Astronomers have identified a surprising feature of planets orbiting white dwarf stars – they could potentially maintain warmer surface conditions than previously thought, opening a new frontier in the search for habitable worlds.
A team led by Aomawa Shields at the University of California, Irvine compared the potential climates of planets orbiting two different types of stars using sophisticated 3D climate models. Their findings, published in The Astrophysical Journal, challenge conventional wisdom about the habitability of planets around white dwarfs – the dense remnant cores of stars that have exhausted their nuclear fuel.
“Our computer simulations suggest that if rocky planets exist in their orbits, these planets could have more habitable real estate on their surfaces than previously thought,” said Shields.
The research team’s computer models revealed that a hypothetical Earth-like planet orbiting a white dwarf would have a global mean surface temperature approximately 25 degrees Kelvin higher than an equivalent planet orbiting Kepler-62, a main-sequence star with similar effective temperature.
This temperature difference stems primarily from the planets’ rotation rates. White dwarf stars’ habitable zones – regions where planets could support liquid water – lie extremely close to their stars. This proximity results in a much faster rotation period of about 10 hours for white dwarf planets, compared to 155 days for planets orbiting stars like Kepler-62.
Both types of planets would likely be “tidally locked” to their stars – with one side permanently facing the star and one side in perpetual darkness. However, the physical effects of their different rotation speeds create dramatically different climatic conditions.
“We expect synchronous rotation of an exoplanet in the habitable zone of a normal star like Kepler-62 to create more cloud cover on the planet’s dayside, reflecting incoming radiation away from the planet’s surface,” Shields said. This reflection might benefit planets close to the inner edge of habitable zones, preventing overheating, but it can be problematic for planets in the middle of those zones.
“The planet orbiting Kepler-62 has so much cloud cover that it cools off too much, sacrificing precious habitable surface area in the process. On the other hand, the planet orbiting the white dwarf is rotating so fast that it never has time to build up nearly as much cloud cover on its dayside, so it retains more heat, and that works in its favor.”
The researchers discovered that white dwarf planets generate strong zonal winds and unique atmospheric circulation patterns that distribute heat more effectively. These planets exhibit what scientists call a “bat rotator” pattern, with banded temperature distributions rather than the simpler hot-side/cold-side division seen on slower-rotating planets.

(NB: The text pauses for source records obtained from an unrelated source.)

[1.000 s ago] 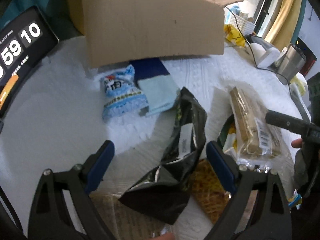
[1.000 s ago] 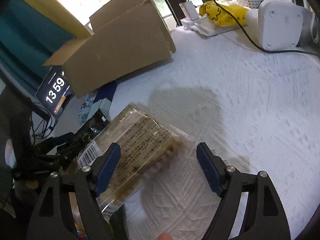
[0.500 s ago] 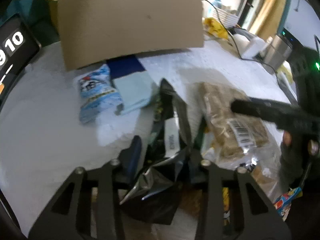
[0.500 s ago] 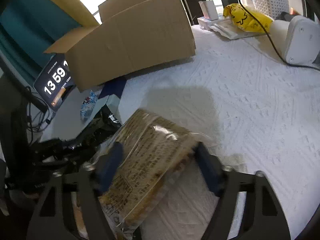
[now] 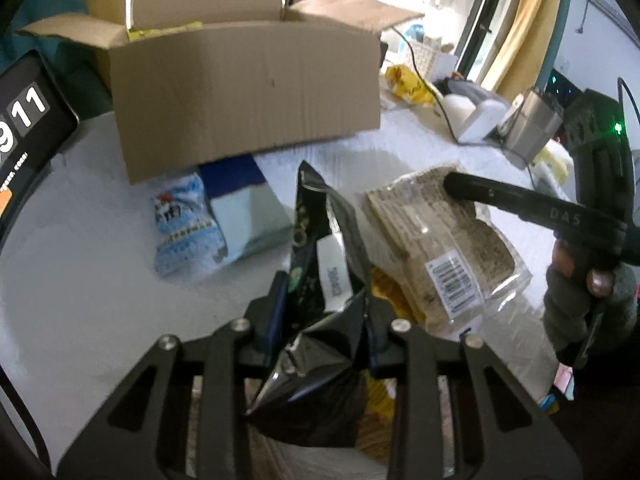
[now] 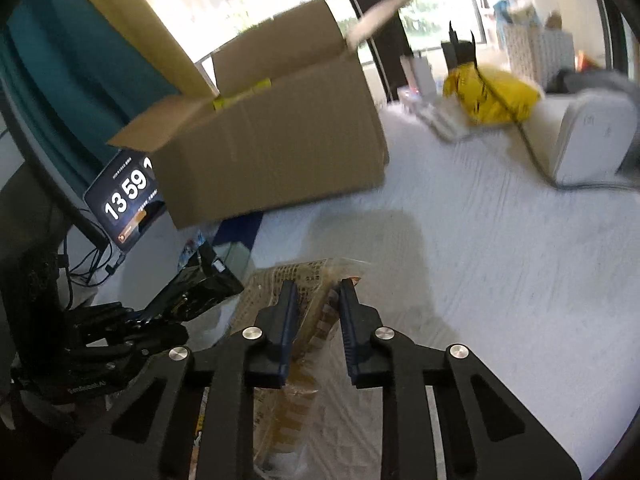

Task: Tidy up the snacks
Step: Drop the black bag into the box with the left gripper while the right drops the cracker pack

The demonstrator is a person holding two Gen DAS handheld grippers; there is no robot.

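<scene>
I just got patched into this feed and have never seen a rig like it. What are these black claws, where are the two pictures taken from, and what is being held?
No robot here: a person holds a two-finger gripper in each hand, with a fisheye camera on each looking along its fingers. In the left wrist view, the left gripper is shut on a black foil snack bag. In the right wrist view, the right gripper, whose jaws have just been closing, pinches a clear pack of brown wafers. On the white tablecloth lie a blue snack pouch and an open cardboard box.
</scene>
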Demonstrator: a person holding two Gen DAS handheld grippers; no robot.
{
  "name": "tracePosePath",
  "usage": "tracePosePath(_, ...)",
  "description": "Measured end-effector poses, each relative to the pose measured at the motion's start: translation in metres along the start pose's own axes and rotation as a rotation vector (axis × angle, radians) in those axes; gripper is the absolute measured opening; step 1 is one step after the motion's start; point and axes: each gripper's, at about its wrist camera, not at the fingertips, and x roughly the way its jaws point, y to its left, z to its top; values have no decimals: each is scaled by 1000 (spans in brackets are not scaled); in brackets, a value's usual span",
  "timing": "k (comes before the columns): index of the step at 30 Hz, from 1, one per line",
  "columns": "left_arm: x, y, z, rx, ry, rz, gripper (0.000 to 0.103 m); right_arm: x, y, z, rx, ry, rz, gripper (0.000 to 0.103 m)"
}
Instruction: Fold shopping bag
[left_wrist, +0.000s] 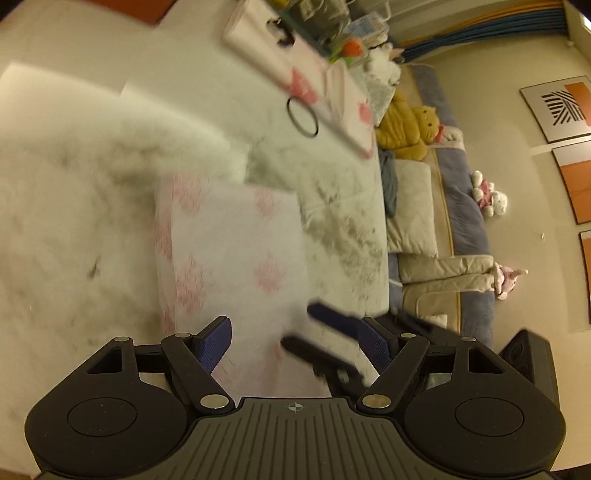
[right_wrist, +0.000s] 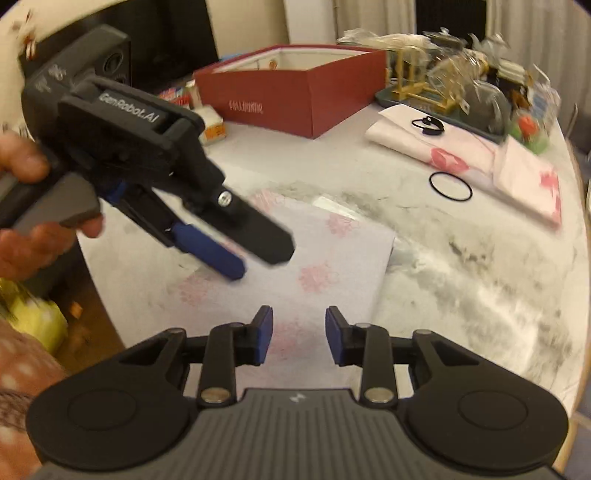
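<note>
A folded white shopping bag (left_wrist: 229, 266) with pink prints lies flat on the marble table (left_wrist: 343, 206). My left gripper (left_wrist: 295, 343) hangs above the bag's near end, open wide, nothing between its blue pads. The right gripper (left_wrist: 297, 325) pokes in from the right, just ahead of it. In the right wrist view the bag (right_wrist: 332, 258) lies ahead on the table (right_wrist: 461, 266). My right gripper (right_wrist: 299, 334) hovers over the bag's near edge, open to a narrow gap that holds nothing. A hand (right_wrist: 22, 162) holds the left gripper (right_wrist: 260, 258) slanting down over the bag's left part.
Other folded pink-print bags (right_wrist: 461, 155) and a black elastic ring (right_wrist: 450, 186) lie at the far right. A red box (right_wrist: 295, 96) and a tray of trinkets (right_wrist: 443, 81) stand behind. The table's rounded edge runs right; beyond is a sofa (left_wrist: 461, 206) with a yellow plush toy (left_wrist: 410, 129).
</note>
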Motion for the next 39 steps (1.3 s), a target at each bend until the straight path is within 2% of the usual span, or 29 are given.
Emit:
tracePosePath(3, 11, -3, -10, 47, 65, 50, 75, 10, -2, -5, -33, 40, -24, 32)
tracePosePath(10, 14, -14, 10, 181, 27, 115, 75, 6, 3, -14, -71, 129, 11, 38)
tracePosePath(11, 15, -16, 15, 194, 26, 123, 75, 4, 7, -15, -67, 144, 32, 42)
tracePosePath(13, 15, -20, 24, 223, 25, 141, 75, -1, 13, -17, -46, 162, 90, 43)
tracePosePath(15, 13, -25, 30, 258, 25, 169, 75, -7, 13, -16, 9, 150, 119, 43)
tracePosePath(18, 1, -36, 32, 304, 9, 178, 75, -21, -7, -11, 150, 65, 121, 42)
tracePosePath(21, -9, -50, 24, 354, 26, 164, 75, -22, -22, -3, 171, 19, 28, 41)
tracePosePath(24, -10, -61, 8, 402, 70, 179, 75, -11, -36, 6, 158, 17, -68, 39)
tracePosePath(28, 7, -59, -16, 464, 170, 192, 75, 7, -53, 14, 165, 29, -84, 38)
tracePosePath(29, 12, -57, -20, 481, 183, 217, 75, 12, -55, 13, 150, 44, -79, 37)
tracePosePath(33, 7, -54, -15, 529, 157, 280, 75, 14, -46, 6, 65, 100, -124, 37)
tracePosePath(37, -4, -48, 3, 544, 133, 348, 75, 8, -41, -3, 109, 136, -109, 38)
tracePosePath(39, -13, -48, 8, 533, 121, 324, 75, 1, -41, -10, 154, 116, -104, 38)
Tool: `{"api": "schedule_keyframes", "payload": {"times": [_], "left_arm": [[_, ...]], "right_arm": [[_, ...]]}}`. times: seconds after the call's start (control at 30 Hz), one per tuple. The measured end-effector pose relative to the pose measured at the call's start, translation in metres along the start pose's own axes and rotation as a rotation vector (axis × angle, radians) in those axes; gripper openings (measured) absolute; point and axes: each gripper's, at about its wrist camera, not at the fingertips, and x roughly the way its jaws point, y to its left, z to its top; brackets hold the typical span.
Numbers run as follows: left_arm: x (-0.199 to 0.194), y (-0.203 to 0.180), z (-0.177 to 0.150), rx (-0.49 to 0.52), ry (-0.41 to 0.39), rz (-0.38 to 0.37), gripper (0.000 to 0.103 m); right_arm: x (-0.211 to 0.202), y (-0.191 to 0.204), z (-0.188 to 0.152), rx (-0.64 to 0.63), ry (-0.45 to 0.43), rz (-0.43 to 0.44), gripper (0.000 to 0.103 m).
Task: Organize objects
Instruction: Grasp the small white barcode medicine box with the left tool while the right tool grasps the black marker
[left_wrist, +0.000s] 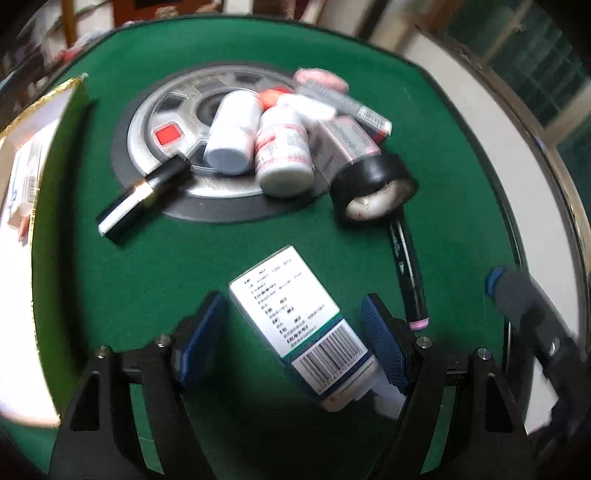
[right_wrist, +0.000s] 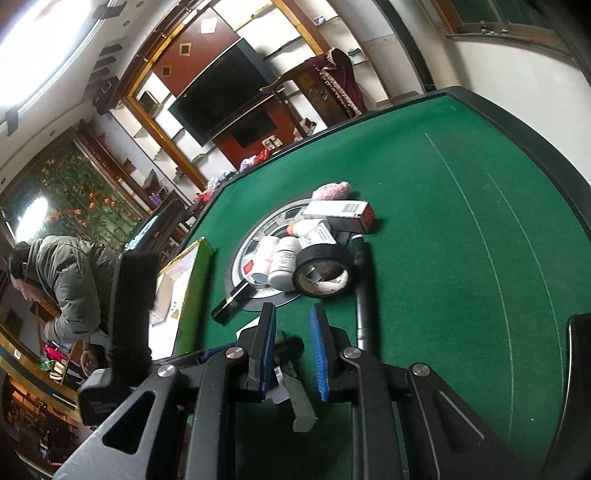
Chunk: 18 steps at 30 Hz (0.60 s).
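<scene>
A white medicine box (left_wrist: 295, 317) with a barcode lies flat on the green felt table (left_wrist: 147, 266). My left gripper (left_wrist: 293, 339) is open around it, one blue pad on each side, and the left pad stands clearly apart from the box. My right gripper (right_wrist: 293, 350) is shut to a narrow slit low over the felt with nothing gripped; one of its fingers (left_wrist: 517, 295) shows at the right of the left wrist view. A pile rests on the silver centre disc (left_wrist: 155, 122): two white bottles (left_wrist: 232, 133), a black tape roll (left_wrist: 373, 184), small boxes and a pink fuzzy item (left_wrist: 321, 79).
A black lipstick tube (left_wrist: 140, 195) and a black marker with a pink end (left_wrist: 408, 273) lie beside the pile. A gold-rimmed, green-sided open box (left_wrist: 55, 166) with packets inside stands at the left. A person in an olive jacket (right_wrist: 70, 280) bends beyond the table's left edge.
</scene>
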Motion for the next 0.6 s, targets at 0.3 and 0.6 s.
{"api": "schedule_keyframes", "payload": {"times": [0.3,0.6], "left_arm": [[-0.006,0.030,-0.009,0.195,-0.020,0.012,0.054],[0.000,0.030,-0.006,0.254,-0.106,0.004,0.054]], "right_arm": [[0.026,-0.004,-0.003,-0.052,0.069,-0.140,0.019],[0.074,0.014,0.001,-0.254,0.152,-0.344,0.019]]}}
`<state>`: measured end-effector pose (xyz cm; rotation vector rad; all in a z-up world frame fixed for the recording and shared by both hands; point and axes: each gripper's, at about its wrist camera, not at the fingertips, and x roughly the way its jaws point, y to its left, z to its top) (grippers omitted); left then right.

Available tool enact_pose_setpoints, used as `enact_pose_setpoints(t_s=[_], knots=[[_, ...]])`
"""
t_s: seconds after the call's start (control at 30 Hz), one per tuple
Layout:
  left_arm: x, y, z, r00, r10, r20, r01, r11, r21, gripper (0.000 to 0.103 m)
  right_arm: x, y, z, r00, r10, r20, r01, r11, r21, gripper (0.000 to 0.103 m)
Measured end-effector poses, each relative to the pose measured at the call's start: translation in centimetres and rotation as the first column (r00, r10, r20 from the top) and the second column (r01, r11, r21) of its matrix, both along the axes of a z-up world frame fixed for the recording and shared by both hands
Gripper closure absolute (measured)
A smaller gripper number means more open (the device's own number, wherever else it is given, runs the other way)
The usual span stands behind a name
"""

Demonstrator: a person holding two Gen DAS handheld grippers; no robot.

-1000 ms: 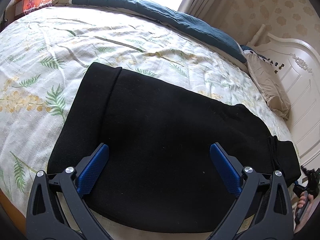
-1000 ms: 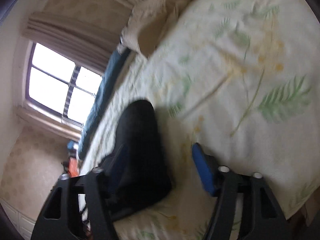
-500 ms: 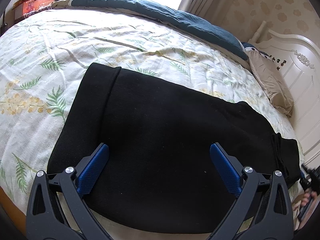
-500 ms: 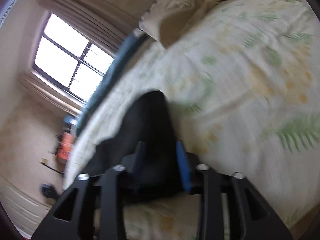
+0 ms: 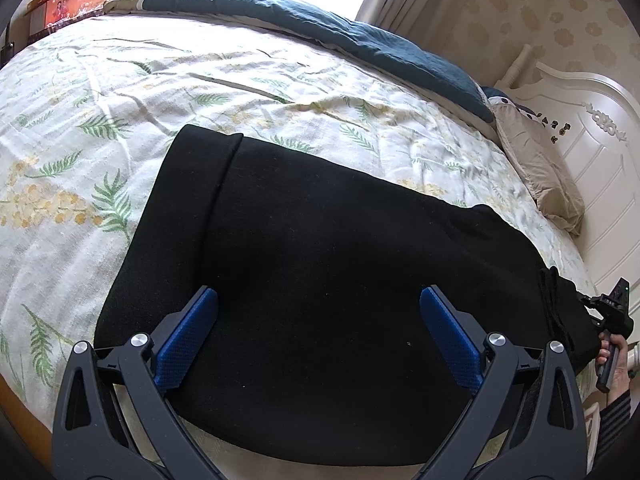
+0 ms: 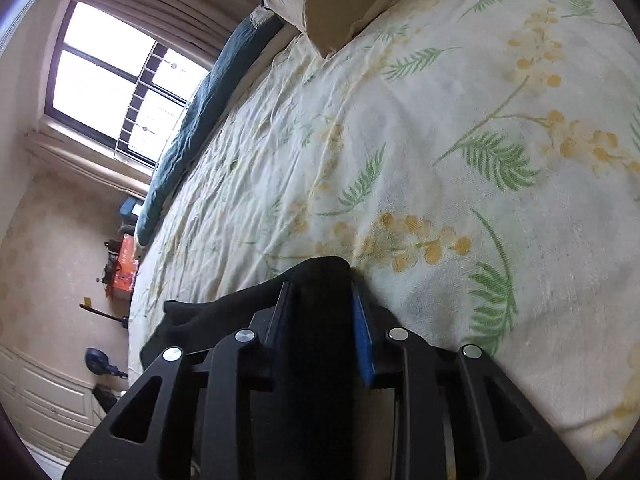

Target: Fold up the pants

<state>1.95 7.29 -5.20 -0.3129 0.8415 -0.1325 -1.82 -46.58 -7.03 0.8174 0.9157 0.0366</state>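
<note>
Across the leaf-print bedspread [image 5: 120,92] black pants [image 5: 340,260] lie flat, window [image 6: 108,80] far, beige pillow [image 5: 540,168] right. Left gripper [image 5: 318,336] hovers wide open above them; right gripper [image 6: 320,320], jaws just closing, pinches their right end.

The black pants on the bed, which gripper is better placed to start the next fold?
Probably the right gripper: its jaws have just been closing on one end of the black pants. The left gripper hovers open over the middle, holding nothing.
</note>
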Motion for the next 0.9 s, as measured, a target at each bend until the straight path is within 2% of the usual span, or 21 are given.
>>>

This study comes at a significant time for exoplanet research. Recent discoveries have identified giant planet candidates orbiting white dwarfs, and evidence of circumstellar debris disks around these stars suggests rocky planets might also exist there, either having survived their star’s red giant phase or formed from remaining stellar material afterward.
As white dwarfs cool extremely slowly, planets in their habitable zones could remain stable for up to 8 billion years – nearly twice Earth’s current age. Their warmer surface conditions might provide additional compensation for their stars’ ever-diminishing light output.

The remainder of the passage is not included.